■ WORK ITEM:
In the data that follows, find the line with "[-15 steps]"; transcribe it, every later line up to the one with "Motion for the", and that line as well, exactly and with no others.

■ RAW DATA:
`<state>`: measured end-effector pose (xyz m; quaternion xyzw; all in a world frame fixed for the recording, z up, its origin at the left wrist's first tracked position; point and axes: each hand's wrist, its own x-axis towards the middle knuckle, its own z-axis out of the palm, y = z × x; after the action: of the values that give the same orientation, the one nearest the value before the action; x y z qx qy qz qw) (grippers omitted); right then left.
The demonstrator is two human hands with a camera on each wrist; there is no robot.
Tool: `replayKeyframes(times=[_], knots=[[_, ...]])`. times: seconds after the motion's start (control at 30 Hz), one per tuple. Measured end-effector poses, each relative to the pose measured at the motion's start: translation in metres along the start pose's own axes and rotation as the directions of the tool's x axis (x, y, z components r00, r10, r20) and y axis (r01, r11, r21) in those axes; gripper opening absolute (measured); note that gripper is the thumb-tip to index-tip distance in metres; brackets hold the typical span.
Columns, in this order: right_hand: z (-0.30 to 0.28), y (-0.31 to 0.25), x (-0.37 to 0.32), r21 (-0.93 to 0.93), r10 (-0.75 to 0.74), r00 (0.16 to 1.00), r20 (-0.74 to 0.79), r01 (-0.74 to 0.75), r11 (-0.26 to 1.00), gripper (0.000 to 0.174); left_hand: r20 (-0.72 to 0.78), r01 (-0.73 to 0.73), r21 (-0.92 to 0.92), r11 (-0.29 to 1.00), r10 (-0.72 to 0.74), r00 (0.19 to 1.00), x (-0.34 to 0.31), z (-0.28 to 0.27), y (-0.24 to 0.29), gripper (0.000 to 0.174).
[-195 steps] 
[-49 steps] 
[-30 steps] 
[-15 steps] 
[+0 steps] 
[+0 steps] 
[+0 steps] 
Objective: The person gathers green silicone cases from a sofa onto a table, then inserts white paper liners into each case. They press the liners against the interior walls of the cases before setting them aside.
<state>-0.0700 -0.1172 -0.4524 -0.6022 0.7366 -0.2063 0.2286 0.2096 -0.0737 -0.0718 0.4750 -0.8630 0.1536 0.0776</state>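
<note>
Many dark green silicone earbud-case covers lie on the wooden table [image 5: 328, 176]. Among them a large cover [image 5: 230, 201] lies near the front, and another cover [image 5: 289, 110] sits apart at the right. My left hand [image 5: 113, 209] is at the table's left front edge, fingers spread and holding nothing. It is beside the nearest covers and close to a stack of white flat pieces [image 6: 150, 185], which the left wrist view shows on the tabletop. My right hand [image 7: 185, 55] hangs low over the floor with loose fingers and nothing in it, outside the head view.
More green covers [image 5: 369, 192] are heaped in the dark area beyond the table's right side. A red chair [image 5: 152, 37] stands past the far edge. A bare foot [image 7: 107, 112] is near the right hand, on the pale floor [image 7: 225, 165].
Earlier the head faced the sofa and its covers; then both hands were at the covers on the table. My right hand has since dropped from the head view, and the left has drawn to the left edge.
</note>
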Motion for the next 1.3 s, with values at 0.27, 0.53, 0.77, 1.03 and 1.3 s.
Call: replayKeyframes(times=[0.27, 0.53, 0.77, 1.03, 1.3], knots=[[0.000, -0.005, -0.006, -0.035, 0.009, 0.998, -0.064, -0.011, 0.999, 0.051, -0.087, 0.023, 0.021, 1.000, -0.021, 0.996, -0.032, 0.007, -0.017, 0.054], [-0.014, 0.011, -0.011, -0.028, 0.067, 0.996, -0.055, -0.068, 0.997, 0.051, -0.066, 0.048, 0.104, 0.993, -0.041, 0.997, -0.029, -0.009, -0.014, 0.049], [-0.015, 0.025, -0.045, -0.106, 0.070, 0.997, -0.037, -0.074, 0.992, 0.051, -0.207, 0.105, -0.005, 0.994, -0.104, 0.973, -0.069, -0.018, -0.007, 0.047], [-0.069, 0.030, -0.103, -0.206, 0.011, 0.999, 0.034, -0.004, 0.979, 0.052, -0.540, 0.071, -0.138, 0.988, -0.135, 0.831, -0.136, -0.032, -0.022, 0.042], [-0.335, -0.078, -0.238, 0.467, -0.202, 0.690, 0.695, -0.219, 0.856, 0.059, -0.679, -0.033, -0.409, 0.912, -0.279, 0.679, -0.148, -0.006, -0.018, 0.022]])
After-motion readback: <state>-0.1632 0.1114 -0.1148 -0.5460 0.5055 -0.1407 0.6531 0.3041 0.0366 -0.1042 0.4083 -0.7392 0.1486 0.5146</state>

■ ANSWER SPACE:
[-15 steps] 
[+0 steps] 
[+0 steps] 
[+0 steps] 
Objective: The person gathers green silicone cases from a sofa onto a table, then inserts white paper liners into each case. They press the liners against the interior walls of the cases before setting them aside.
<state>-0.0700 -0.1172 -0.4524 -0.6022 0.7366 -0.2063 0.2286 0.2096 -0.0737 -0.0718 0.4750 -0.8630 0.1536 0.0776</state>
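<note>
Many dark green silicone earbud-case covers lie on the wooden table [image 5: 328, 176]. Among them a large cover [image 5: 230, 201] lies near the front, and another cover [image 5: 289, 110] sits apart at the right. My left hand [image 5: 113, 209] is at the table's left front edge, fingers spread and holding nothing. It is beside the nearest covers and close to a stack of white flat pieces [image 6: 150, 185], which the left wrist view shows on the tabletop. My right hand [image 7: 185, 55] hangs low over the floor with loose fingers and nothing in it, outside the head view.
More green covers [image 5: 369, 192] are heaped in the dark area beyond the table's right side. A red chair [image 5: 152, 37] stands past the far edge. A bare foot [image 7: 107, 112] is near the right hand, on the pale floor [image 7: 225, 165].
Earlier the head faced the sofa and its covers; then both hands were at the covers on the table. My right hand has since dropped from the head view, and the left has drawn to the left edge.
</note>
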Motion for the next 1.3 s, with values at 0.27, 0.53, 0.77, 1.03 and 1.3 s.

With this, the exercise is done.